[Opening DATA SEGMENT section]

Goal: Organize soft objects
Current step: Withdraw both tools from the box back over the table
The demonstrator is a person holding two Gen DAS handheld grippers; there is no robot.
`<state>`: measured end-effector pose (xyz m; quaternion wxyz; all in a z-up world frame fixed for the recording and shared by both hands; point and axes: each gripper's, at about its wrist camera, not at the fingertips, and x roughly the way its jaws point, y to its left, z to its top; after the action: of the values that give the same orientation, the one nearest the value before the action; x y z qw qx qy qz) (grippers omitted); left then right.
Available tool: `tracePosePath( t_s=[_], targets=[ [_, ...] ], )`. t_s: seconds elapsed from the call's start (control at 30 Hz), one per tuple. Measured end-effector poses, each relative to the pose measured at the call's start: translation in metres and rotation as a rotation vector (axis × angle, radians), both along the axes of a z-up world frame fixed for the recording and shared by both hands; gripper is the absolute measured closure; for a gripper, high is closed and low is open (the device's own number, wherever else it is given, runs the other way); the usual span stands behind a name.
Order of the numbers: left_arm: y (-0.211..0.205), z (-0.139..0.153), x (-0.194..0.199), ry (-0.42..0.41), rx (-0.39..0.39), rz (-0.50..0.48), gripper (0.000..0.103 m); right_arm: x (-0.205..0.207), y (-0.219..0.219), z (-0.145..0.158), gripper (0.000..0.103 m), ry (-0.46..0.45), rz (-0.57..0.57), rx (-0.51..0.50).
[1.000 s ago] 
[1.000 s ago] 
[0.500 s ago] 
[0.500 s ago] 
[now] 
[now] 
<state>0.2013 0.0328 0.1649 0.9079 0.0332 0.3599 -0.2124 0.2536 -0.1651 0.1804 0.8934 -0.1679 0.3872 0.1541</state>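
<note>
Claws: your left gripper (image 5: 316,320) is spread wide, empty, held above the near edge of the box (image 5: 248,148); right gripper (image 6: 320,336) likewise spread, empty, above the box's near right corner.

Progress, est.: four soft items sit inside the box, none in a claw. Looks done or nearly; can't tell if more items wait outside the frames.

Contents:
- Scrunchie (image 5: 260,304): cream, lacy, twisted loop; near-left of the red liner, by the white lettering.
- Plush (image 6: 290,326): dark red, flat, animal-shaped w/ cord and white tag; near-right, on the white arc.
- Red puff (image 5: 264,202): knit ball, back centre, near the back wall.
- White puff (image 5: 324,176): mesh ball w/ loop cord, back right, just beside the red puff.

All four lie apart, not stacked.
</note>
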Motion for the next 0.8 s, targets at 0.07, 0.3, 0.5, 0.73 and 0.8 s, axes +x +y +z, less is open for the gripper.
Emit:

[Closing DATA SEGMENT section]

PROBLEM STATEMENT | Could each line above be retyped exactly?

RESPONSE TO THIS EXERCISE |
Goal: Organize soft objects
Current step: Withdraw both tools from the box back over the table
The demonstrator is a person holding two Gen DAS handheld grippers; there is no robot.
`<state>`: measured end-effector pose (xyz m; quaternion wxyz; all in a z-up world frame fixed for the recording and shared by both hands; point and axes: each gripper's, at about its wrist camera, not at the fingertips, and x roughly the way its jaws point, y to its left, z to its top; after the action: of the values that give the same orientation, the one nearest the value before the action; x y z qw qx qy qz) (grippers omitted); left then right.
Available tool: `tracePosePath( t_s=[_], targets=[ [_, ...] ], )`. t_s: seconds elapsed from the call's start (control at 30 Hz), one per tuple. Measured end-effector poses, each relative to the pose measured at the call's start: translation in metres and rotation as a rotation vector (axis × angle, radians), both along the axes of a z-up world frame fixed for the recording and shared by both hands; gripper is the absolute measured closure; for a gripper, high is closed and low is open (the device's own number, wherever else it is given, runs the other way); the usual span stands behind a name.
Order of the numbers: left_arm: y (-0.211..0.205), z (-0.139..0.153), x (-0.194..0.199), ry (-0.42..0.41), rx (-0.39..0.39), rz (-0.50..0.48), gripper (0.000..0.103 m); right_arm: x (-0.205..0.207), y (-0.219..0.219), z (-0.145..0.158), gripper (0.000..0.103 m), ry (-0.46..0.45), rz (-0.57..0.57), rx (-0.51..0.50).
[1.000 s ago] 
[1.000 s ago] 
[0.500 s ago] 
[0.500 s ago] 
[now] 
[now] 
<state>0.2013 0.0328 0.1649 0.9079 0.0332 0.3599 -0.2124 0.2536 -0.1651 0.1804 0.8934 -0.1679 0.3872 0.1541</state>
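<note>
Claws: your left gripper (image 5: 316,320) is spread wide, empty, held above the near edge of the box (image 5: 248,148); right gripper (image 6: 320,336) likewise spread, empty, above the box's near right corner.

Progress, est.: four soft items sit inside the box, none in a claw. Looks done or nearly; can't tell if more items wait outside the frames.

Contents:
- Scrunchie (image 5: 260,304): cream, lacy, twisted loop; near-left of the red liner, by the white lettering.
- Plush (image 6: 290,326): dark red, flat, animal-shaped w/ cord and white tag; near-right, on the white arc.
- Red puff (image 5: 264,202): knit ball, back centre, near the back wall.
- White puff (image 5: 324,176): mesh ball w/ loop cord, back right, just beside the red puff.

All four lie apart, not stacked.
</note>
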Motion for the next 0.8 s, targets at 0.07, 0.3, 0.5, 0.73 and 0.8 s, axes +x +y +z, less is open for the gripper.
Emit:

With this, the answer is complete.